Chapter 38
Kehtal moved restlessly back and forth through the central room of their nest, his gavo and wings twitching and snapping anxiously. He was aware of the fact that he was wearing a grooved path back and forth across the center of the room, but it gave him an odd satisfaction that marring the floor was at least a protest that would have some lasting effect unless stoneworkers were brought to smooth and re-level the entire floor of the nest. As it stood, his path stood out bleakly and angrily against the rest of the cave floor, matching his mood and the resentment boiling within his stomach.
It was unequal, however, to the frustration that beat at him, mocking him for his weakness. A weakness that he only felt trapped in the shinara. He had never felt weak and insignificant in the upper caverns where his speed served him well in fighting off territory rivals with Daskh.

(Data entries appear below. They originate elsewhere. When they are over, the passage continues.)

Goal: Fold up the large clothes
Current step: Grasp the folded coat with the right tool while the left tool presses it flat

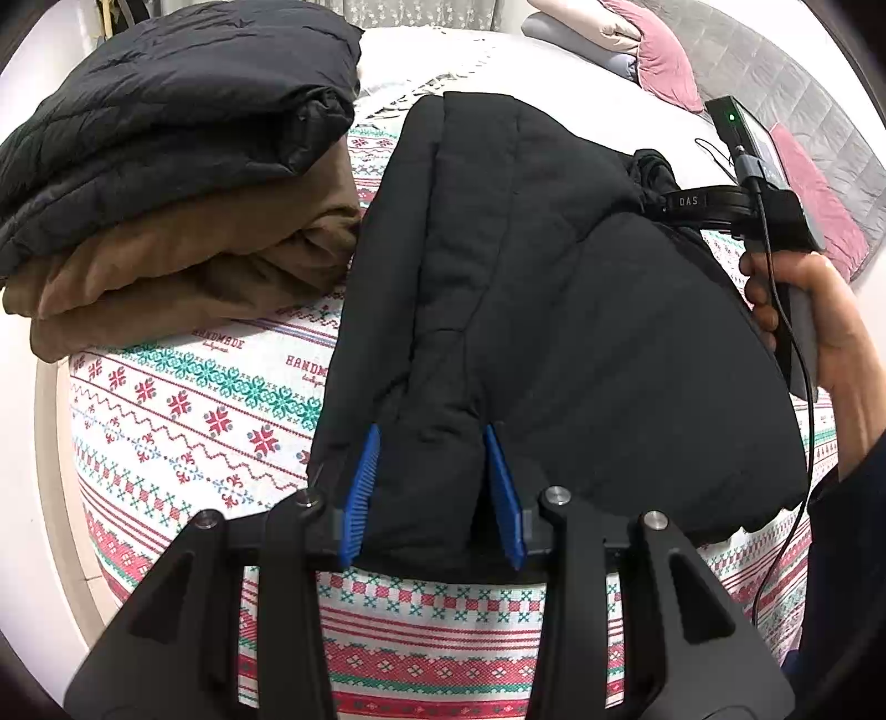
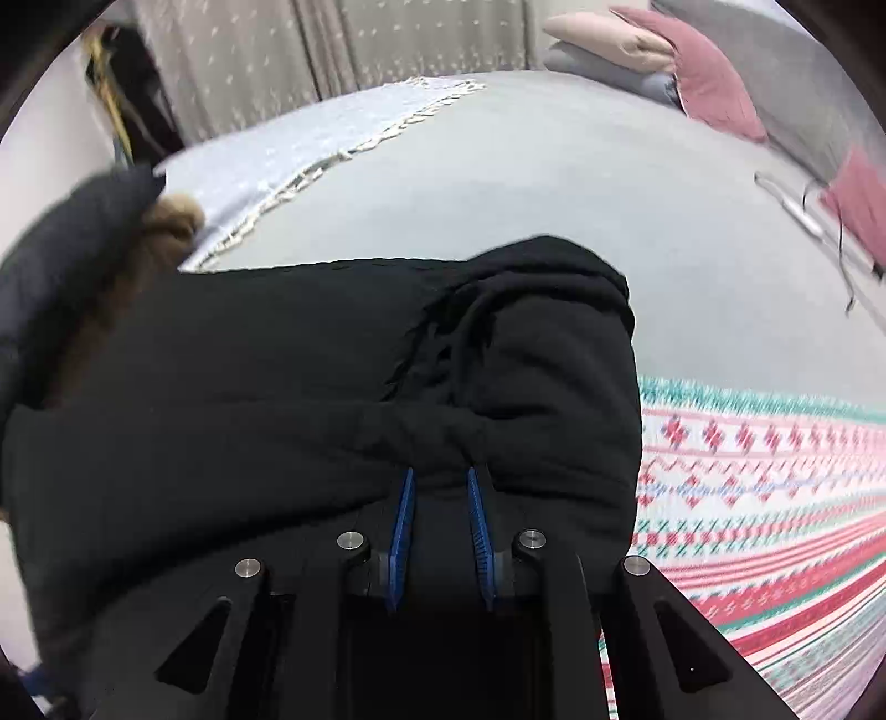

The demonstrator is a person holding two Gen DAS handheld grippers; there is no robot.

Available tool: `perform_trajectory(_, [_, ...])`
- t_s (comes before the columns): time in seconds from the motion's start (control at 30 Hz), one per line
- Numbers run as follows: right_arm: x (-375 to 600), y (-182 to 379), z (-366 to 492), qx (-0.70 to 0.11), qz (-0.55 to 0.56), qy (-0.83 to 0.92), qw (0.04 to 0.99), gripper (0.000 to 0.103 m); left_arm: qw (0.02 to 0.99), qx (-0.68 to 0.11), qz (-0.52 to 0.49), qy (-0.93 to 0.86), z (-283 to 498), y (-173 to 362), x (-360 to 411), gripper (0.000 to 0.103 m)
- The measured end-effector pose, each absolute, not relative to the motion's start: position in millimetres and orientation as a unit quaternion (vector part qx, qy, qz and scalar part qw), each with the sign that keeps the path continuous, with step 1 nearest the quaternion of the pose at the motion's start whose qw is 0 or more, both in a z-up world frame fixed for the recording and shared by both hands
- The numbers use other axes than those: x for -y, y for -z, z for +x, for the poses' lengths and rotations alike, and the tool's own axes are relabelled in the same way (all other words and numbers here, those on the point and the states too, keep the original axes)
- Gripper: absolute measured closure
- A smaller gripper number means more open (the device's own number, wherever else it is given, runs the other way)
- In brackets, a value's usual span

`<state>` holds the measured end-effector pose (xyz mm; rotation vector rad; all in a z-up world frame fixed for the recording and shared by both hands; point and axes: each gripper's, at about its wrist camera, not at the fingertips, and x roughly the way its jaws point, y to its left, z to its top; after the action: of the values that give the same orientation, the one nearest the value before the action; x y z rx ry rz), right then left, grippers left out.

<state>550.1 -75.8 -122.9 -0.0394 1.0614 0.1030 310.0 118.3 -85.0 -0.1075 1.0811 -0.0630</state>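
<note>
A black padded jacket lies partly folded on the patterned blanket in the left wrist view. My left gripper is shut on a thick fold at the jacket's near edge, its blue fingers pressing into the cloth. My right gripper shows at the jacket's far right side and is held by a hand. In the right wrist view, the right gripper is shut on a bunched fold of the black jacket, which fills the lower left.
A stack of folded clothes, a black quilted jacket on a brown garment, sits at the left on the bed. Pink and beige pillows lie at the far right. A grey bed cover stretches behind, with a cable on it.
</note>
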Motion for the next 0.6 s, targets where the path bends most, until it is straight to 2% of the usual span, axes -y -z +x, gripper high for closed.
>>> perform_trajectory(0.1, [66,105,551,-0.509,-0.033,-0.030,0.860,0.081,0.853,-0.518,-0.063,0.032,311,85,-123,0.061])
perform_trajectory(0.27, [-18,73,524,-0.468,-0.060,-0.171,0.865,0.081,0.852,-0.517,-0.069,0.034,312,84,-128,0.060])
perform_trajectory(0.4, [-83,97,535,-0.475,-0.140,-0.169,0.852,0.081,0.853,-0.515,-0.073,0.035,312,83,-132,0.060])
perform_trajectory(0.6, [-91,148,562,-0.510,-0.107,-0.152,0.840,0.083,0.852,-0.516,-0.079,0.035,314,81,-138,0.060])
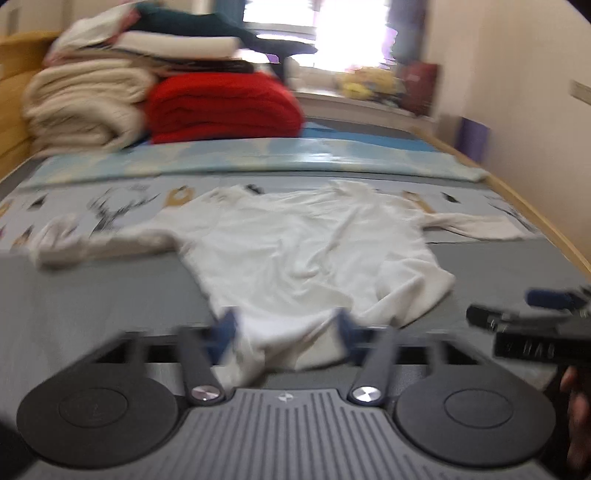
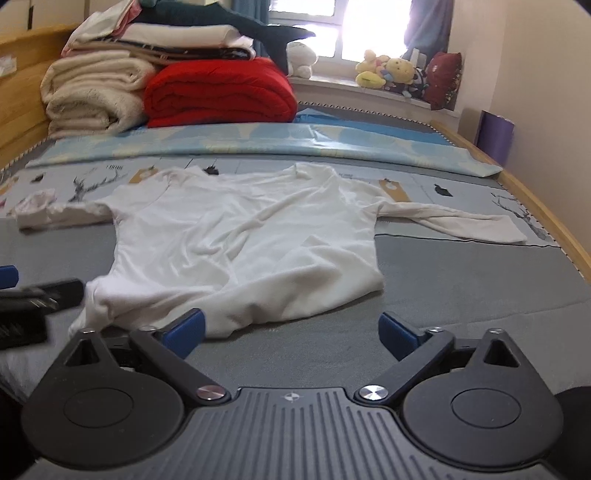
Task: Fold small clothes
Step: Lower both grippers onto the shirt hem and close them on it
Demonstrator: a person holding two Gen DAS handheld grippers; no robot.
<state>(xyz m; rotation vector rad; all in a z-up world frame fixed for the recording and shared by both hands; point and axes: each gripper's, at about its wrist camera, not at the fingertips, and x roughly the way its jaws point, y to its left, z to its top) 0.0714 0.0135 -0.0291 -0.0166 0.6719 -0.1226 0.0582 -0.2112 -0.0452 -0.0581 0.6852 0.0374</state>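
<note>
Behind the bed (image 2: 461, 295), bright daylight came through a window (image 2: 332, 26), and soft toys (image 2: 388, 72) sat on the sill. At the head of the bed lay a thick red quilt (image 2: 218, 96), folded and puffy, beside a pile of cream fleecy blankets (image 2: 92, 96). A pale blue printed cover (image 2: 258, 142) crossed the grey, smooth bed surface.

On this grey surface lay the white long-sleeved shirt (image 2: 240, 236), made of soft, thin and wrinkled cloth, with both sleeves stretched out to the sides and the hem toward the cameras.

The left gripper (image 1: 286, 334), with blue pads on black fingers, stood partly closed around a bunched fold of the hem; the cloth was between its fingers and the pads seemed to press on it, though that view was blurred. The right gripper (image 2: 291, 330) was spread wide above the bare grey surface just in front of the hem, and it held nothing.
</note>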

Nor had he felt puny in the colony where his smaller size was still larger than most of the offworlders who made Raza their home. He certainly never felt out of place or demeaned within his nest, either. Although he lacked the size and strength of his nestmates, they had never made him feel inferior. He was no less of a mate to their ashlava. Only the shinara could make him feel as if he were nothing.
He spun with a snarl and whipped his tail at a delicately carved platter, sending it crashing into the wall. Its satisfying shatter echoed through the room and his gaze promptly searched for another target to vent his anger upon.

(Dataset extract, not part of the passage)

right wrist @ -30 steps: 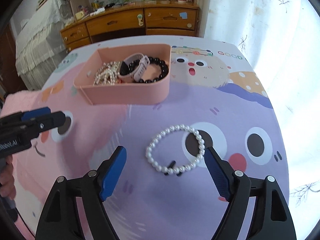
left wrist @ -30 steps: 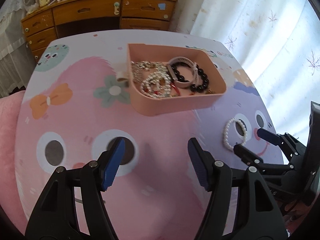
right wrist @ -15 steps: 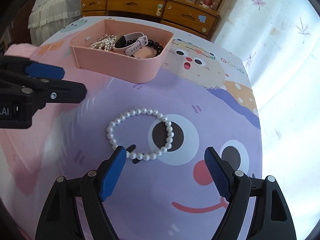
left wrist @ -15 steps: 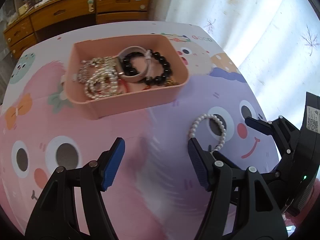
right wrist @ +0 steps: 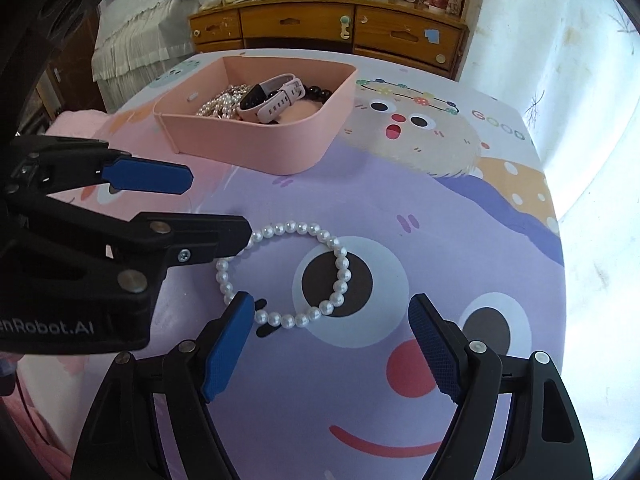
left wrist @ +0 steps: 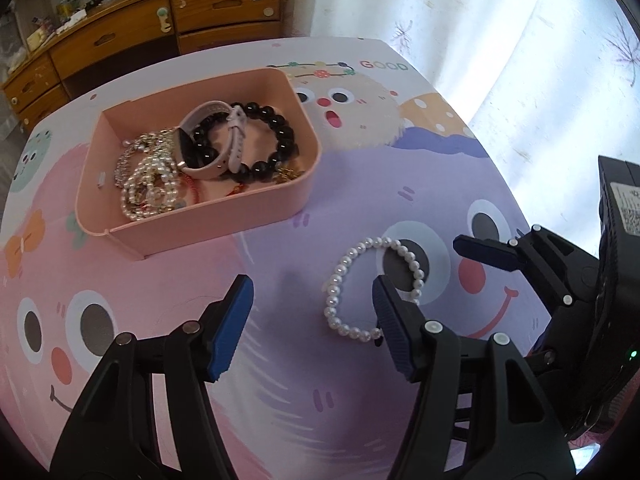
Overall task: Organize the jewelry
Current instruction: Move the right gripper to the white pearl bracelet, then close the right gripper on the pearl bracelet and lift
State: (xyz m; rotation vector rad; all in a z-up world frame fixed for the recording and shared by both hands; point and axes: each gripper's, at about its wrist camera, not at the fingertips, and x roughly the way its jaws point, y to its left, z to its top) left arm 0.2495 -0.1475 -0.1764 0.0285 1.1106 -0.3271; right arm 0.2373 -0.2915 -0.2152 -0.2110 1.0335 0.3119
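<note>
Ana: Both grippers have closed in on the pearl bracelet (right wrist: 282, 276) since the earlier frames; the left gripper (left wrist: 312, 320) now has its right finger beside the loop, where before it hung over the pink part of the tabletop (right wrist: 460, 232).

Ben: And the fingers?

Ana: Apart on both, nothing between the pads. The right gripper (right wrist: 332, 342) has just been narrowing its fingers, the left ones slightly too, yet neither presses on a bead. The bracelet lies flat on the tabletop, just in front of the right gripper, well apart from the pink tray (left wrist: 200, 224).

Ben: So what could go wrong?

Ana: Crowding, likely. Two grippers reach for one small loop, and a left finger (right wrist: 224, 240) already overlaps the far edge of the beads in the right wrist view. They could knock each other, or nudge the bracelet out of line.

Ben: And the grasp itself?

Ana: Round beads lying flat may slip out when the fingers shut, or only one strand gets pinched and the loop dangles.

Ben: The tray?

Ana: Already holding a black bead bracelet (left wrist: 264, 148), a watch (left wrist: 216, 144) and tangled pearls; a dangling loop could snag on the rim.
</note>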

“You are quickly running out of things to break,” Daskh pointed out from the dark corner near the entrance where he was coiled in wait for anyone foolish enough to approach their nest.
Kehtal huffed as he peered at the mess littering the perimeter of the room from the various things he had flung against the walls. Daskh was not wrong. It had taken him less than three days confined in their nest to steadily break everything within sight whenever he needed to soothe his nerves. Queen Zathexa said their mate was dead, but his body did not heed mere words. It screamed persistently with the prolonged separation.

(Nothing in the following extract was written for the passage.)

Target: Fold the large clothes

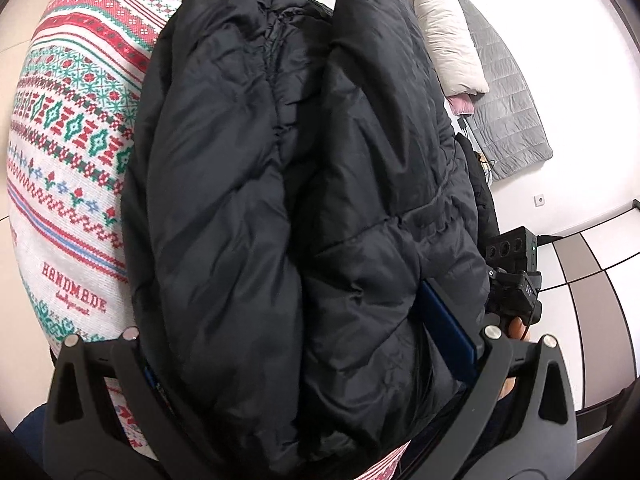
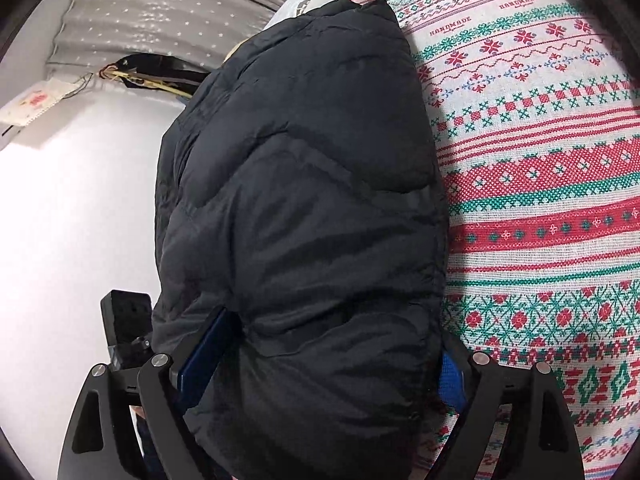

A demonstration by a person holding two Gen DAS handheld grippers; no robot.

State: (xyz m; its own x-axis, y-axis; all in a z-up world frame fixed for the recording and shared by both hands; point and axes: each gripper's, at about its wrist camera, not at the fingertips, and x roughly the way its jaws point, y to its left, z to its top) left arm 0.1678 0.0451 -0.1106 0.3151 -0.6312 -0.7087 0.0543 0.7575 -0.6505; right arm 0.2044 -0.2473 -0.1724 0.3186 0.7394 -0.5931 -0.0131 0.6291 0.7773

Sagging onto a large cushion, he stared bleakly in the direction of the sleeping chamber. It was all wrong. Their nest felt too empty. Quiet. Even Hashal was silent. They could barely coax a few handfuls of words at a time from the nestling before the little male curled into a ball and closed his eyes in his little nest, wrapped in Lori’s clothes that she had set aside to clean. Kehtal didn’t know if he truly slept or simply drifted through his own thoughts and memories, unable to tolerate the world without his mother.
“This cannot go on,” he muttered, casting a hopeless to his nest brother.
Daskh rumbled in agreement but said nothing, his green eyes closing as his ears fanned. He was ignoring Kehtal in favor of listening intently to the activity outside of their nest, but he could hardly fault him for it. Everything in their nest brought memories of their ashlava to mind as if she had only been gone for a moment. It was painful to look upon. It was not personal against him.
He closed his eyes, retreating inwardly. After all, why not? Daskh and Hashal had the right idea. Rather than make himself insane like a trapped animal, he could at least find Lori within himself. If she were truly dead as the queen said, at least he would always have her there. His need to find her remains and provide her with the proper ceremonies to secure her place within the heavenly court of Shangla was more his selfish desire to find a form of peace. Until then, this was all he had even if it slowly broke his heart more and more.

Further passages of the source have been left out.